A lease with an option to purchase, also known as a “rental option”, is a common real estate contract. The important issue of income tax in lease option transactions is whether the tenant rented the property or, as an economic reality, an installment sale took place before the tenant exercised the call option. Owner as seller. For the landlord, the tax consequences of marking the lease option transaction as a sale are as follows: however, there is no certainty that the tenant will exercise the option. If the tenant can prove to the IRS that the reason for the lease option is that a sale was not possible due to economic conditions, the lease option is likely to be maintained. As Michael P. Sampson says in Tax Guide for Residential Real Estate: “. If you can prove that the reason for the lease option is the impossibility of a cash sale due to economic conditions, the form of the transaction as a lease option will likely last. This would be the case, for example, if your goal is to tie up the property during a tight money market, in the hope that you can get institutional financing in the option period.
“When a lease option is treated as a sale, there are two important tax implications: Because the tax treatment of a purchase transaction is so different from a lease transaction, it is important to understand the factors that can cause the Internal Revenue Service (IRS) to characterize a lease option transaction as a sale. Principles of Real Estate Practice in Arkansas contains the Fundamental Principles of National and Arkansas Real Estate Law, the principles and practices required for basic competence as a real estate professional and under the Arkansas Licensing Act. It is based on our highly successful and popular national publication Principles of Real Estate Practice, which is used in real estate schools nationwide. In Joppich`s case, Ms. Joppich purchased $65,000.00 worth of vacant land in a residential subdivision from the developer.
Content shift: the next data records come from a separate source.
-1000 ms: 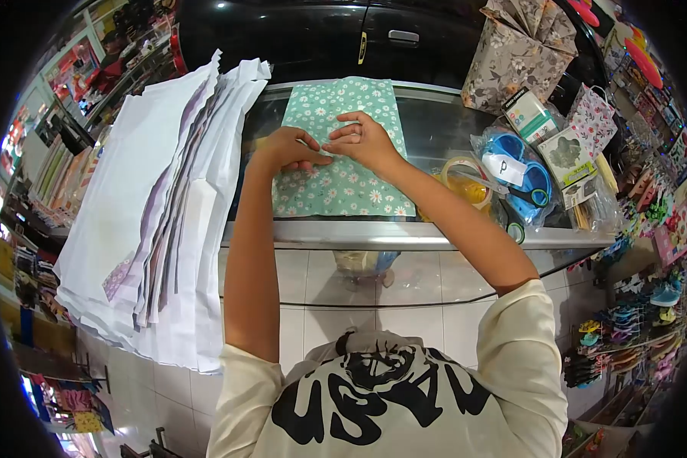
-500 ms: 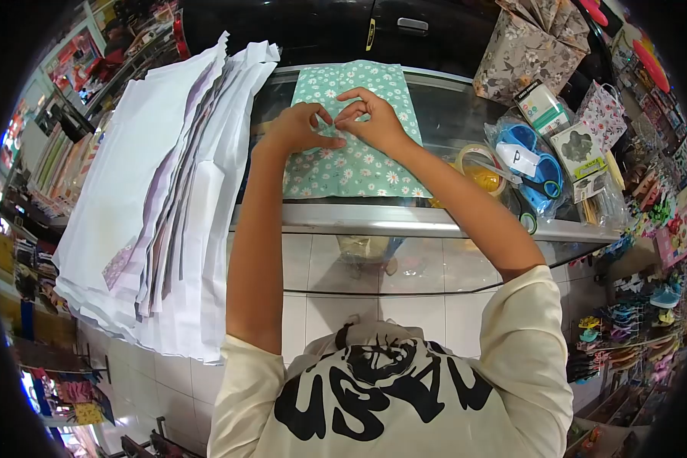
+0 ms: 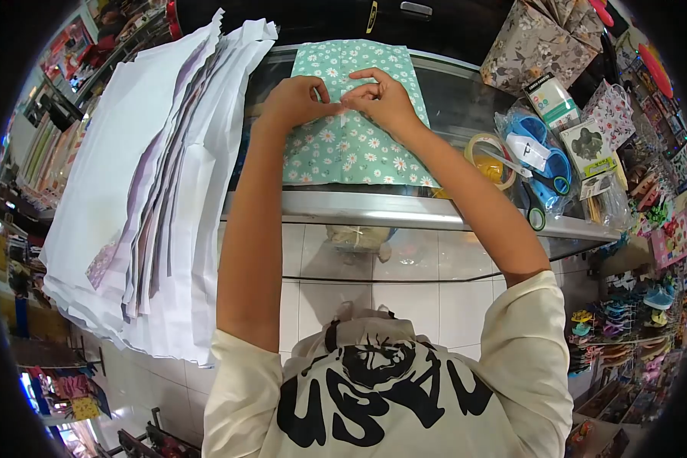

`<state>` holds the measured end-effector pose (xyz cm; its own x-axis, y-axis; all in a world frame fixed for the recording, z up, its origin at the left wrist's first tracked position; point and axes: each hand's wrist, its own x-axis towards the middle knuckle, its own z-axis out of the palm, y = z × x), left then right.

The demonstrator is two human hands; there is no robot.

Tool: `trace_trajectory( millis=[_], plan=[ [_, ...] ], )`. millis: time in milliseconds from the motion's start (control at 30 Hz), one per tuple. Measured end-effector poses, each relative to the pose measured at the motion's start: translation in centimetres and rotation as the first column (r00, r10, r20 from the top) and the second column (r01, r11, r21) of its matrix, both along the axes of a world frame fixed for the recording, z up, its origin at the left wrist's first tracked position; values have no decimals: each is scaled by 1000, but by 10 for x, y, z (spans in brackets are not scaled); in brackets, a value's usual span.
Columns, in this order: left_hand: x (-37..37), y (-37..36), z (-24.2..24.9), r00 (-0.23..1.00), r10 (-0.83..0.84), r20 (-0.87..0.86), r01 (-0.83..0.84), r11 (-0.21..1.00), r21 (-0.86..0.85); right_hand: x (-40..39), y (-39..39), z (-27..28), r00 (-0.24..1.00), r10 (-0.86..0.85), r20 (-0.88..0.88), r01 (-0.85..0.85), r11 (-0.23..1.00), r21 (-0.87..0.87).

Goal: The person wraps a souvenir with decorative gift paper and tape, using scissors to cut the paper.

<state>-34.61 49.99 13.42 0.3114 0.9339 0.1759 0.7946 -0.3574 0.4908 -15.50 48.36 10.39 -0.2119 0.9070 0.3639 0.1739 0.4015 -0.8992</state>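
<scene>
A mint-green sheet of daisy-print paper [image 3: 351,156], with a crease or seam down its middle, lies on the glass counter. Over its upper half, my left hand [image 3: 299,101] has thumb and fingers bent into a pinch. Opposite it, my right hand [image 3: 385,99] also pinches, its forefinger curled above. The fingertips of both meet near the paper's middle line. A small pale or clear bit shows just under them, too small to name; whatever they pinch is hidden.
A thick stack of white-backed paper sheets [image 3: 107,175] lies left. On the right are a tape roll [image 3: 490,156], scissors [image 3: 551,183], a bagged blue item [image 3: 538,145], small packets [image 3: 590,145] and a floral paper bag [image 3: 542,46]. The counter's metal edge [image 3: 358,208] runs in front.
My two hands have come together, so their fingertips now meet over the paper. The whole view has shifted slightly, with the counter sitting a little higher.
</scene>
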Motion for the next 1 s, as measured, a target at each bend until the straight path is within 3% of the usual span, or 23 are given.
trace_trajectory(
  millis=[267, 367, 467, 567, 867, 1000],
  plan=[
    [4, -7, 1, 999, 28, 47, -31, 997, 68, -1, -3, 4, 997, 5, -74, -8, 999, -36],
    [6, -17, 2, 991, -32, 130, 20, 996, 91, 1, 0, 3, 996, 22, -85, -24, 999, -26],
    [5, 0, -15, 958, -217, 186, 169, 955, 246, 3, 0, 1, 992, 48, -119, -53, 998, -38],
    [5, -2, -10, 940, -225, 256, 200, 973, 120, 2, -1, 2, 990, 60, -132, -64, 998, -27],
    [-2, 6, -11, 930, -220, 295, 187, 973, 134, 1, -2, 1, 990, 28, -139, -32, 999, -29],
    [-7, 13, -16, 893, -288, 346, 272, 958, 96, 1, -3, 3, 994, 18, -103, -24, 998, -57]
  ],
)
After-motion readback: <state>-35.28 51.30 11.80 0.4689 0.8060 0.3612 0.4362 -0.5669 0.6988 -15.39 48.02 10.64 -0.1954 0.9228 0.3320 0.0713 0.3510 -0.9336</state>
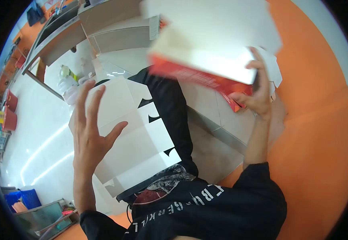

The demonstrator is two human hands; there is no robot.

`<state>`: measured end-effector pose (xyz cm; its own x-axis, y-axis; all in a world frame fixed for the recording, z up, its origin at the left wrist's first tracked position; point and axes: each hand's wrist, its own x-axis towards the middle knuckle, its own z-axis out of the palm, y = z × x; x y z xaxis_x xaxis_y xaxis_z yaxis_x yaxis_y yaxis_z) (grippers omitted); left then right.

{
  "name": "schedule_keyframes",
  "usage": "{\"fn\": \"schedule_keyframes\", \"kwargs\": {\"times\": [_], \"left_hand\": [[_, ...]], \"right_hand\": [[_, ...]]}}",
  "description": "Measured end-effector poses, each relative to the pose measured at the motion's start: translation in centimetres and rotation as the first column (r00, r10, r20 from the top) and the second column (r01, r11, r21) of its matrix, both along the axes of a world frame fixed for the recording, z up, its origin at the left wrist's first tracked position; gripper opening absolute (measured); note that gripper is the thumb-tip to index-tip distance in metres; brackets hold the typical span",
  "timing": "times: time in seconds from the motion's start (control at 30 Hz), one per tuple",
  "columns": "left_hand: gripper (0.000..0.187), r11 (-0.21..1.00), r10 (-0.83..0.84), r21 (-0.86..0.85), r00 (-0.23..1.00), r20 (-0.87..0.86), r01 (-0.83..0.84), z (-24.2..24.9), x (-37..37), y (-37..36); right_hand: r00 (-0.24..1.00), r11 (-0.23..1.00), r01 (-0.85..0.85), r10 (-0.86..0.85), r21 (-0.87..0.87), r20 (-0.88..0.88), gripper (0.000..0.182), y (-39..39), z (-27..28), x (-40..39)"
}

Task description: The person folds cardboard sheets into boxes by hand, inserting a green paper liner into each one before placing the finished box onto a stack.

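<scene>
My right hand [261,90] grips the corner of a red and white cardboard box [206,60], thumb below and fingers along its side. The box is raised at the upper right, blurred by motion, its white flaps standing out. On my lap lies a flat white box blank [136,140], creased, with notched tabs along its right edge. Over the left part of that blank, my left hand [90,138] is spread, thumb and fingers apart, with nothing in it.
Red printed cardboard [233,103] lies on the tiled ledge [204,106] beyond my right hand. Clear plastic bottles [68,82] stand on the floor at left. Farther off are red buckets [10,116], a blue basket [30,199] and a metal-framed table [58,44].
</scene>
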<state>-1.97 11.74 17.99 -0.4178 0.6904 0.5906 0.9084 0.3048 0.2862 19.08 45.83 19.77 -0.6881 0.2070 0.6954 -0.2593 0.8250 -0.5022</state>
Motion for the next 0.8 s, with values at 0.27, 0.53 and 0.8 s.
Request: {"fn": "schedule_keyframes", "kwargs": {"times": [0.27, 0.53, 0.8], "left_hand": [[0.054, 0.990, 0.059, -0.137, 0.976, 0.207, -0.031, -3.5, 0.3, -0.3], [0.040, 0.988, 0.027, -0.156, 0.988, 0.152, -0.003, -2.9, 0.7, 0.0], [0.039, 0.985, 0.068, -0.172, 0.976, 0.205, -0.032, -3.5, 0.7, -0.2]], "right_hand": [[0.786, 0.781, 0.613, -0.618, 0.123, 0.010, 0.063, 12.0, -3.1, 7.7], [0.693, 0.656, 0.656, -0.719, 0.372, 0.047, 0.060, 15.0, -6.6, 7.8], [0.512, 0.638, 0.693, -0.763, 0.335, 0.395, 0.055, 14.1, -6.2, 9.8]]}}
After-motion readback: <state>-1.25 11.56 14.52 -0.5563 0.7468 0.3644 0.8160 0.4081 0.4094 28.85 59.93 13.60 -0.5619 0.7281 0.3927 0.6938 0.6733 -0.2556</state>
The serious money contract required the buyer to give the developer the opportunity to buy back the property if the buyer did not start building a home within 18 months of completion. Upon conclusion, the buyer and developer signed an option contract, which states in part: “Given the sum of ten and No. / $100 ($10.00) (“Option Fee”) paid by the Promoter in cash, the receipt and sufficiency of which are hereby acknowledged and acknowledged, buyer hereby grants the Promoter the exclusive right and option to purchase [the Property]. ». The ten dollars were never paid.
Ms. Joppich later filed a lawsuit to determine that the option agreement was unenforceable because the ten dollars had not been offered or paid. The Supreme Court based its view that the option was enforceable on a legal treaty called restatement (Second) of Contracts, which states: “(1) An offer is binding as an option contract if (a) it is written and signed by the bidder, recites an alleged consideration for the submission of the bid, and offers an exchange on fair terms within a reasonable period of time …”. The following example is found in the reprocessing: “A maintains and delivers to B a written agreement “for a dollar paid by hand,” which gives B an option to purchase described land of A for $15,000.00, with the option expiring six days later at noon. The fact that the dollar is not actually paid does not prevent the offer from being irrevocable. One commentator quoted by the Court characterized restatement as a position that “a false consideration of nominal consideration is sufficient to support the irrevocability of an offer as long as the underlying exchange is fair and the offer must be accepted within a reasonable time.” It should also be noted that the Joppich case involves a ten-dollar option check. There are many references in the notice to “nominal” considerations. The comment in the reformulation refers to the “delivery of a dollar or peppercorn” as “a trivial formality.” The public seems to be clearly saying that one dollar, ten dollars or a peppercorn are nominal, but is $100.00 or $50.00 nominal? That is an open question. Other economic circumstances. In addition to the rental value and the price of the option, other economic factors may be considered in determining whether a rental option should be marked as a sale for tax purposes. When analyzing lease option transactions, each of the following factors was considered evidence of a sale: Although the lease option is a valuable strategy in many situations, it must be used with great care.
There is always a risk that the IRS will view the lease option transaction as a sale and the lease as a mere financing instrument. Rents well above market rents, combined with an “advantageous” option price, indicate that the transaction is likely to be marked as a sale and that rent payments are in fact payments in instalments on the purchase price. Therefore, rent payments and the price of the option should be determined by the parties based on market values and rents for similar properties. And parties should be willing to justify their rent and purchase price estimates if the transaction is subsequently challenged by the IRS. The rental value and value of the property can be best determined by independent expert opinions. Conditions. Rent payments are only deductible for a property that the tenant does not own or own equity. Two factors suggest that a tenant acquires an interest in a property: Tax implications for tenants and landlords If the IRS flags the lease option as an installment sale for income tax purposes, it is assumed that ownership of the property was transferred at the time the tenant gave the landlord payment of the option and the lease began. This schedule significantly changes the tax consequences for the tenant and landlord […].